Wir haben immer Pläne, manchmal müssen wir daher etwas abändern, da es die Zeit nicht immer zulässt. Jetzt geht es aber auf jeden Fall nach Korfu. Eine Woche nur entspannen, mit dem Mietauto über die Insel fahren und einfach das machen, was Spaß macht. Cinque Terre steht auch auf dem Programm, wird sich aber wahrscheinlich erst im Herbst verwirklichen lassen. Vielleicht auch noch ein Kurztrip nach Kroatien. Im Winter hätten wir Südafrika ins Auge gefasst. Auf jeden Fall wollen wir auch nochmals eine Nilkreuzfahrt machen, da wir so tief beeindruckt waren, jetzt ist auch die Allee der Sphinx in Luxor offen und diese möchten wir auf jeden Fall zu Fuß zurücklegen und es fehlt uns auch noch das Stück von Luxor nach Kairo, aber auch eine Kreuzfahrt mit dem Segelboot auf dem Nil scheint sehr spannend zu sein und dann wäre auch noch die Kreuzfahrt auf dem Nassersee. Es gibt entlang des Nils noch viel zu sehen.
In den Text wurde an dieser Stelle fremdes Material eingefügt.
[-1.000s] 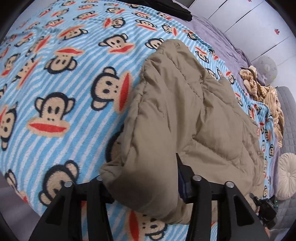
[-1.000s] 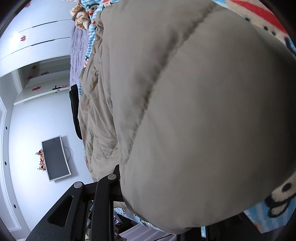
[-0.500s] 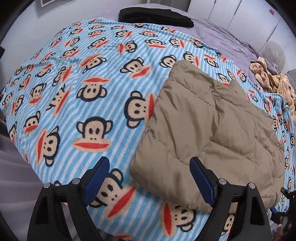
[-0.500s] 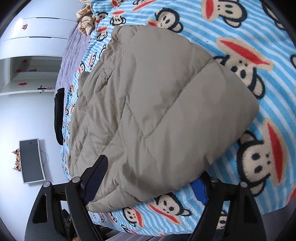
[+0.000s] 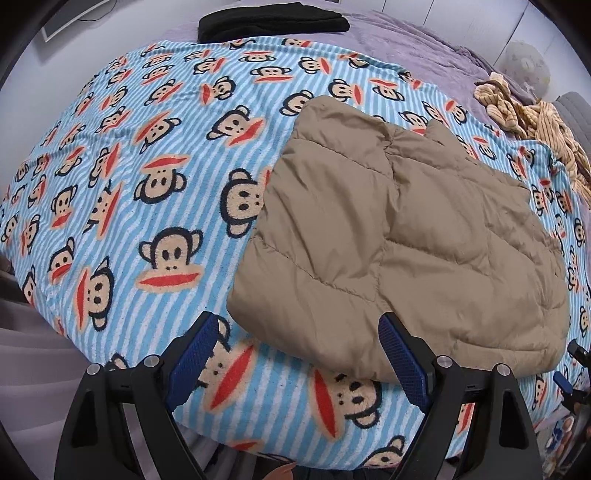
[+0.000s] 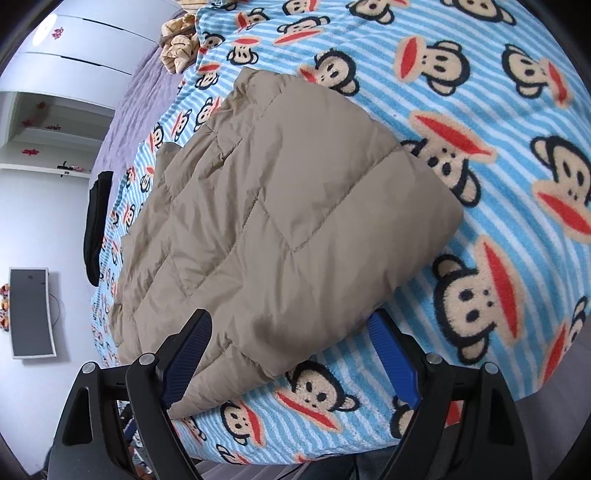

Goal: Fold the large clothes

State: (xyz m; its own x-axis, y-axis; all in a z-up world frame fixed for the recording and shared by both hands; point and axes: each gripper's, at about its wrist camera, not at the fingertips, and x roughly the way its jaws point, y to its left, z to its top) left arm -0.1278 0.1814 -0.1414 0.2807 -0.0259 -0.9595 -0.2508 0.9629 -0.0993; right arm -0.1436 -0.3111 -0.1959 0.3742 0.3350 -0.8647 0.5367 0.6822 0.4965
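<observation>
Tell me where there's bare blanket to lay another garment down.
Widest free patch: monkey blanket left of the tan quilted jacket, up to the black folded garment. A narrow strip along the near edge. Crowded right: jacket, then the striped plush toy.

A quilted tan jacket (image 5: 402, 240) of smooth, faintly sheened padded cloth lies on a fuzzy, matt fleece blanket (image 5: 155, 155) printed with monkey faces. Matt black plastic frames with bright metal bolts carry the ribbed blue rubbery pads (image 6: 393, 360) of each tool. Beyond, plush purple bedding (image 5: 402, 40) and ribbed beige knit cloth (image 5: 532, 122).
</observation>
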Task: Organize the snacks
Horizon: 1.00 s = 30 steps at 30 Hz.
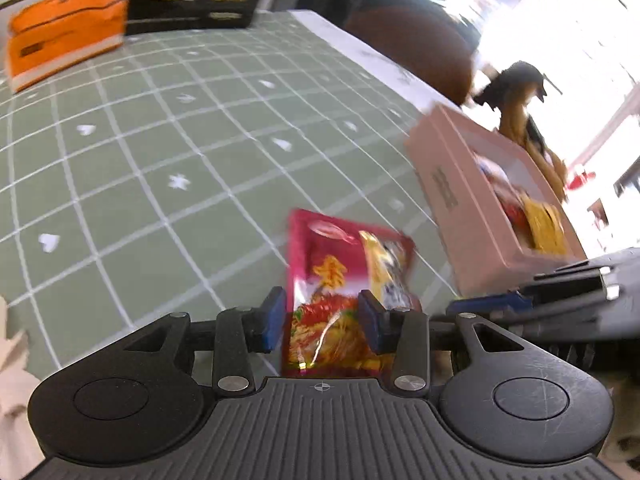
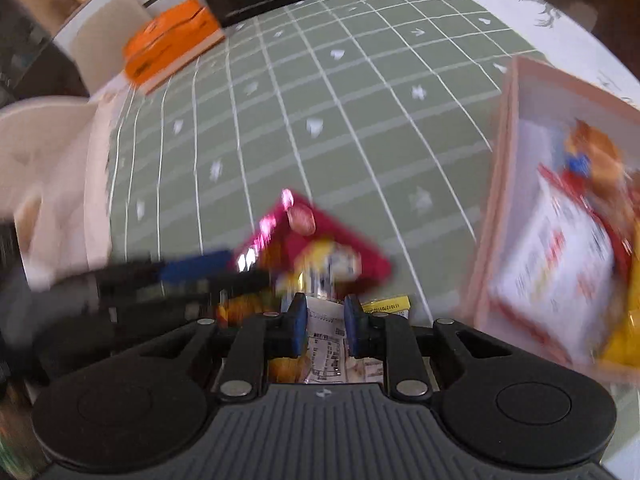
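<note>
Left claw (image 1: pixel 322 320) pinches the pink snack packet (image 1: pixel 344 280); right claw (image 2: pixel 325 322) (nearly closed) grips a white-labelled packet (image 2: pixel 326 344)

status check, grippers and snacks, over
Left gripper shut on pink snack packet. Right gripper shut on white-label packet. Pink box alongside, path clear.

Right claw (image 2: pixel 325 322) clamped on a white-labelled packet (image 2: pixel 326 344); pink snack bag (image 2: pixel 320 248) beyond, on green checked surface (image 2: pixel 320 120); pink box (image 2: pixel 508 184) at right held snacks.
</note>
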Each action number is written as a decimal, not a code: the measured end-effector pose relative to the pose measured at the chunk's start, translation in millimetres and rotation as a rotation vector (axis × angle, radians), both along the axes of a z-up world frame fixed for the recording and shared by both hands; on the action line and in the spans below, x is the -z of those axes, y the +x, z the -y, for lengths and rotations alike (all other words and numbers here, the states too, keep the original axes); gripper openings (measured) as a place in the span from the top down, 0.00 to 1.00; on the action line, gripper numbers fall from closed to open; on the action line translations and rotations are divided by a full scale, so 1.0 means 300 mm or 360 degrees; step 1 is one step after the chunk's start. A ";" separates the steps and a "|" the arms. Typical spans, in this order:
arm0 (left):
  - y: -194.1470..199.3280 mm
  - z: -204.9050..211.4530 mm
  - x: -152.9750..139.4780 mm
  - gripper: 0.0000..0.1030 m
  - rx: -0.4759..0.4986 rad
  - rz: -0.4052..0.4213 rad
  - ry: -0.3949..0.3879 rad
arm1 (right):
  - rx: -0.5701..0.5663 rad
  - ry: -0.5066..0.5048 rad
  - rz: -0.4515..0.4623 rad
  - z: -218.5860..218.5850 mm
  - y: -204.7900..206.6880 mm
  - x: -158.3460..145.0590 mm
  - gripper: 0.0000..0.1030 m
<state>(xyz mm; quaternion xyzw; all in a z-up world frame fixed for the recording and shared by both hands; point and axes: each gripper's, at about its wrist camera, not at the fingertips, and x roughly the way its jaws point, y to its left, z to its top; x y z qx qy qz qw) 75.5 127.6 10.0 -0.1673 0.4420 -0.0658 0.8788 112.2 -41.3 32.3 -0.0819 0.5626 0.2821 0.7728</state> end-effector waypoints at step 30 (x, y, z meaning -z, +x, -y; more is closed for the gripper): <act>-0.080 0.211 0.020 0.55 0.0333 -0.0082 -0.0241 | 0.0020 0.0117 0.0363 0.219 -0.279 0.047 0.82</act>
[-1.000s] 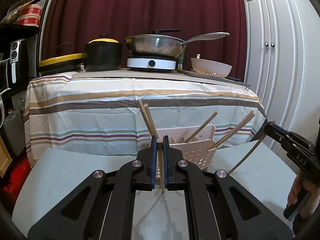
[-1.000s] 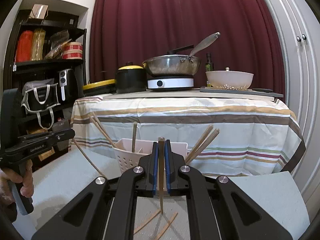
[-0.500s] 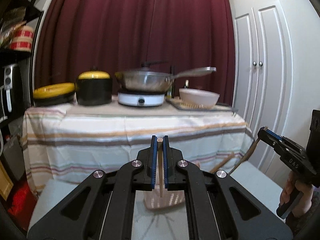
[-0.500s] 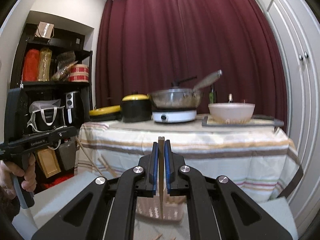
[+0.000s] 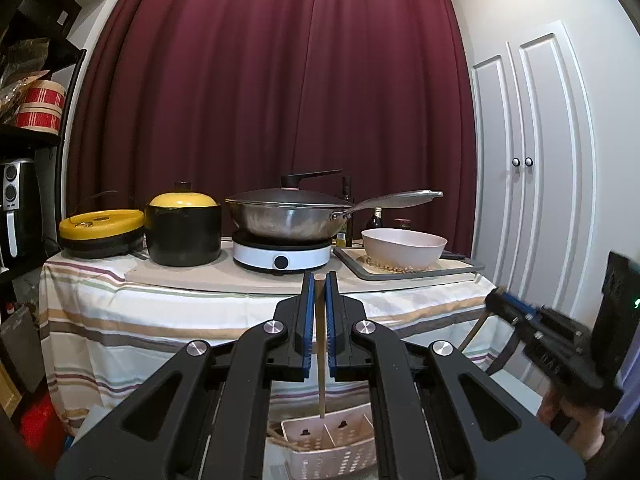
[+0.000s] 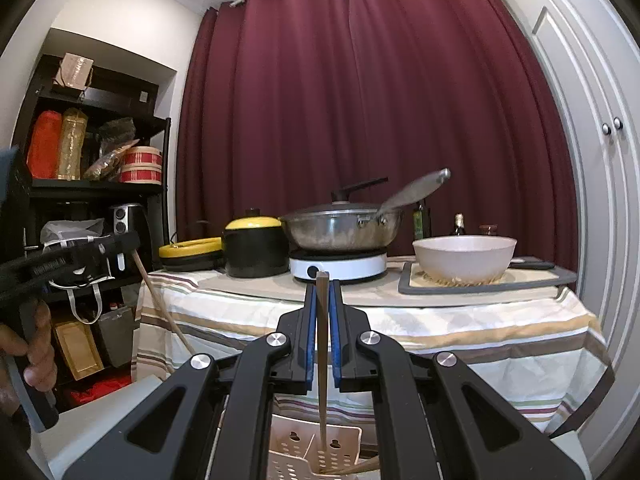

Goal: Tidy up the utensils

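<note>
1. My left gripper point(image 5: 319, 280) has its blue-padded jaws pinched on a pale wooden chopstick point(image 5: 320, 344) that stands upright, its lower tip hanging above the perforated pink plastic utensil basket point(image 5: 320, 446).
2. My right gripper point(image 6: 322, 280) is likewise clamped on a darker wooden chopstick point(image 6: 322, 360), held upright, its tip over a basket compartment.
3. From the left camera the right gripper sits at the right edge, blurred; a thin stick angles down from its tip, though I cannot tell the grip from this side.
4. At least one more chopstick seems to lie slanted in the basket, seen at the bottom of the right view.
5. Behind stands a table under a striped cloth point(image 5: 120, 320), carrying a steel wok point(image 5: 288, 220) on a white hotplate point(image 5: 282, 256), a black pot with a yellow lid point(image 5: 183, 232) and a pale bowl point(image 5: 404, 248).
</note>
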`<action>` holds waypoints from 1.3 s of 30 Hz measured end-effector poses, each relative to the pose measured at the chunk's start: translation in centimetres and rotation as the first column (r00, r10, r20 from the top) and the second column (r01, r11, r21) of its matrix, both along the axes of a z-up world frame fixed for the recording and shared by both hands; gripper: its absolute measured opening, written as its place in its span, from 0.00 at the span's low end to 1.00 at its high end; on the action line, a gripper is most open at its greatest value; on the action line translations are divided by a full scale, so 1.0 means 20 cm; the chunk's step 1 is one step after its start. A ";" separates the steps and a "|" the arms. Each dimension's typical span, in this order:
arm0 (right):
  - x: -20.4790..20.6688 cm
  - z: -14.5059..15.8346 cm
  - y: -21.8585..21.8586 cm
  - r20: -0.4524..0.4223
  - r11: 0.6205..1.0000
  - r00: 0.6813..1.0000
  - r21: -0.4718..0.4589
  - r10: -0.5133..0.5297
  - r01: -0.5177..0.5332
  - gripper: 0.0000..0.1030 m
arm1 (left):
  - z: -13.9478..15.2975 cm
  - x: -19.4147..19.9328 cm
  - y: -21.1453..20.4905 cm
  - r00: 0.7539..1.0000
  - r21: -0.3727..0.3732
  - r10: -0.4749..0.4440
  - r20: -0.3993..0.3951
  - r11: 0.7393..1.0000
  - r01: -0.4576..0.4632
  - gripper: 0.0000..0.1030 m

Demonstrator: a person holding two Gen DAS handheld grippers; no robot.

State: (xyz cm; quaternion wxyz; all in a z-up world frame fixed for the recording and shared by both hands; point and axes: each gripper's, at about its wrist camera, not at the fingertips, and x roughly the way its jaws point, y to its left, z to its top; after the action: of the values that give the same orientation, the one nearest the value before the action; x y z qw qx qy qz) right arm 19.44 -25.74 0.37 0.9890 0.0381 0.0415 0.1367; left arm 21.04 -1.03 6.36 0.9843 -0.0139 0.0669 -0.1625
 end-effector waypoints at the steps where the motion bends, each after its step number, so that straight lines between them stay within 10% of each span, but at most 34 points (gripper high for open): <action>1: 0.02 -0.02 0.00 -0.010 1.000 1.000 -0.001 -0.002 0.002 0.07 | -0.02 0.02 -0.01 1.000 0.003 -0.002 -0.011 1.000 0.002 0.06; 13: 0.18 -0.37 0.08 -0.168 0.999 0.986 -0.044 -0.009 0.002 0.10 | -0.49 0.21 -0.07 0.980 0.029 0.003 -0.201 1.000 0.003 0.09; 17: 0.14 -0.40 0.08 -0.180 0.999 0.983 -0.044 -0.020 0.012 0.40 | -0.56 0.20 -0.07 0.974 0.026 0.007 -0.225 1.000 -0.001 0.36; 24: -0.03 -0.35 0.08 -0.135 0.997 0.990 -0.064 -0.041 0.033 0.55 | -0.53 0.04 -0.07 0.986 0.044 0.019 -0.167 0.999 -0.011 0.64; 39: -0.57 -0.71 0.12 -0.259 0.994 0.962 -0.089 -0.083 0.062 0.57 | -0.87 -0.48 0.05 0.968 0.101 0.141 -0.208 0.987 -0.122 0.66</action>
State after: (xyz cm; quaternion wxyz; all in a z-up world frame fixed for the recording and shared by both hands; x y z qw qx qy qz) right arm 8.06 -23.40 -13.75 0.9799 0.0176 0.1759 0.0924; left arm 11.47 -0.12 -11.01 0.9797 0.0071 0.1785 -0.0913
Wie schwer fällt es Ihnen, Ihre Frau nach Eurer gemeinsamen Zeit zu verlassen, um wieder an Bord zu gehen?

Es ist immer schwer, sein gewohntes Umfeld zu verlassen. Pandemie bedingt durfte ich viel Zeit zu Hause verbringen. Es ist schön, die Familie um sich zu haben und auch etwas mehr ins Familienleben integriert zu sein. Die Kinder sind ausgezogen und daher ist jetzt meine Frau auch sehr viel allein zu Hause. Wir sind gemeinsam ein sehr gutes Team und wenn es ihre Zeit zulässt, besucht sie mich auf dem Schiff, das verkürzt die Einsätze an Bord.

Ihre Kinder sind erwachsen. Die Tochter sieht man in den sozialen Medien oft an Ihrer Seite, sie arbeitet mit im Unternehmen Ihrer Frau, richtig? Was macht Ihr Sohn?, den sieht man ja nie.

Kapitän Morten Hansen: Mirjam arbeitet sehr aktiv an meinen Social Media Auftritten, da es mir an Zeit, Ideen und auch oft an Internet fehlt. Sie macht das echt großartig. Unser Sohn hat bis Februar in Innsbruck Medizin studiert und kommt jetzt nach Wien zurück, wo er sein klinisch-praktisches Jahr absolviert, dann ist er fertiger Mediziner und will nach dem Turnus den Facharzt für Dermatologie machen. Da er bisher am anderen Ende Österreichs war und das Studium ihn auch ziemlich gefordert hat, kam er eher wenig nach Hause und daher ist er ganz selten auch bei gemeinsamen Ausflügen oder auch bei den Social Media Dreh nicht zu sehen. An Weihnachten hat er mich einige Tage auf der Artania begleitet und das hat wirklich Spaß gemacht. Wir freuen uns, dass er jetzt nach Wien umgezogen ist und somit auch in unserer Nähe ist. Wir haben ihn sehr vermisst.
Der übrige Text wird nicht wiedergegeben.